Nelayan pembudi daya sedang memanen rumput laut di perairan di Sumba Timur, NTT. Foto : Humas KKP/Mongabay Indonesia

 

Ishartini mengatakan, untuk mengembangkan rumput laut sampai levelnya naik, diperlukan juga diversifikasi produk yang melibatkan banyak pihak. Salah satunya, masyarakat umum yang kini sudah bisa membuat produk turunan secara mandiri untuk produk pangan.

Kemudian, industri rumput laut juga mulai mengembangkan inovasi dengan pemanfaatan di berbagai bidang seperti food, health, pharmaceuticals, sustainable materials, cosmetics, biostimulant, dan fertilizer.

Selain itu, produk turunan rumput laut juga dikembangkan sebagai hidrokoloid dan dikelompokkan menjadi karaginan (karaginofit), agar (agarofit), dan alginat (alginofit). Bahan-bahan baku tersebut umum digunakan untuk bahan pembantu dalam pembuatan berbagai produk industri baik pangan maupun nonpangan.
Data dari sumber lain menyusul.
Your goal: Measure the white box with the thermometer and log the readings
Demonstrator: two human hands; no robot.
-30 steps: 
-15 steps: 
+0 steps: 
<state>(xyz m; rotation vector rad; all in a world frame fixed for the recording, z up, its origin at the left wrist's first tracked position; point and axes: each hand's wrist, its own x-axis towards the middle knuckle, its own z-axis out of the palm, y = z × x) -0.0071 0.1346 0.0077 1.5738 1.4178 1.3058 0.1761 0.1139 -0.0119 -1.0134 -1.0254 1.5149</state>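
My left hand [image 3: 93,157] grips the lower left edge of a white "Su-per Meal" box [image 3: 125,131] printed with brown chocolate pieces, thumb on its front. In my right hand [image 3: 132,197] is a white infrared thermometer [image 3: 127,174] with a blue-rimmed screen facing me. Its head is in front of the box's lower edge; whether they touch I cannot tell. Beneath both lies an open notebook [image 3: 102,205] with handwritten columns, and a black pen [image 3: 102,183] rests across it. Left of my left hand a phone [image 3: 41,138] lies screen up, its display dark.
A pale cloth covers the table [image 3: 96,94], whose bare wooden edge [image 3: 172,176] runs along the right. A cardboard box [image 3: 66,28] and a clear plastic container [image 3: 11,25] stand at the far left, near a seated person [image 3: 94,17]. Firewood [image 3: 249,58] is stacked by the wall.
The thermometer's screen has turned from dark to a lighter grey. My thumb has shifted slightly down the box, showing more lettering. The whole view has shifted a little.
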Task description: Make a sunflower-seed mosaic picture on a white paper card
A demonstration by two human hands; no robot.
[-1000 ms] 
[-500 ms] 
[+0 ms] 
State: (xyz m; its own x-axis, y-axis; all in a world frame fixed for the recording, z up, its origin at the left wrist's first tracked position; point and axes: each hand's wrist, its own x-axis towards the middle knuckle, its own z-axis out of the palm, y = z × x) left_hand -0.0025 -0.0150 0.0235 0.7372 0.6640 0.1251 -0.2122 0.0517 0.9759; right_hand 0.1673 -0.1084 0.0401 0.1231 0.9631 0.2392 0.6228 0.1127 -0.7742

“Ini kenapa, KKP menetapkan rumput laut sebagai komoditas budi daya prioritas,” pungkas dia.

Hidrokoloid sendiri adalah komponen polimer yang berasal dari sayuran, hewan, mikroba atau komponen sintetik yang dapat larut dalam air, mampu membentuk koloid, dan dapat mengentalkan atau membentuk gel dari suatu larutan.

Adapun, tiga jenis hidrokoloid yang disebut di atas, dihasilkan dari jenis rumput laut yang berbeda. Untuk karaginan, digunakan rumput laut jenis Eucheuma spp.; agar menggunakan jenis Gracilaria spp.; dan alginat menggunakan jenis Sargassum spp.

Diketahui, perairan laut Indonesia selama ini menjadi habitat pertumbuhan 555 jenis dari sekitar 8.000 jenis yang ada di dunia. Namun, dengan potensi besar tersebut, pemanfaatan rumput laut untuk kegiatan perikanan budi daya masih belum maksimal.

Mulai dikembangkan pada 1967 atau 55 tahun lalu, rumput laut baru berkembang baik pada dekade 1980-an. Saat ini, lahan perikanan budi daya luasnya mencapai 12,3 juta hektare dan yang dimanfaatkan baru mencapai 102 ribu ha atau 0,8 persen. Itu berarti, potensi untuk berkembang masih sangat besar.

Terus berkembangnya rumput laut seperti sekarang, menjadi penegas bahwa komoditas tersebut masuk kategori tahan banting dalam segala kondisi. Terlebih, saat banyak komoditas lain tumbang karena terpaan pandemi COVID-19, rumput laut masih bisa bertahan untuk berkontribusi pada perekonomian nasional.

Hal tersebut ditegaskan Kepala Bidang Komunikasi dan Humas Asosiasi Rumput Laut Indonesia (ARLI) Indra Santoso. Dengan ketahanan tersebut, rumput laut sudah bisa menjadi pendorong terwujudnya kedaulatan ekonomi di wilayah pesisir yang menjadi batas Negara.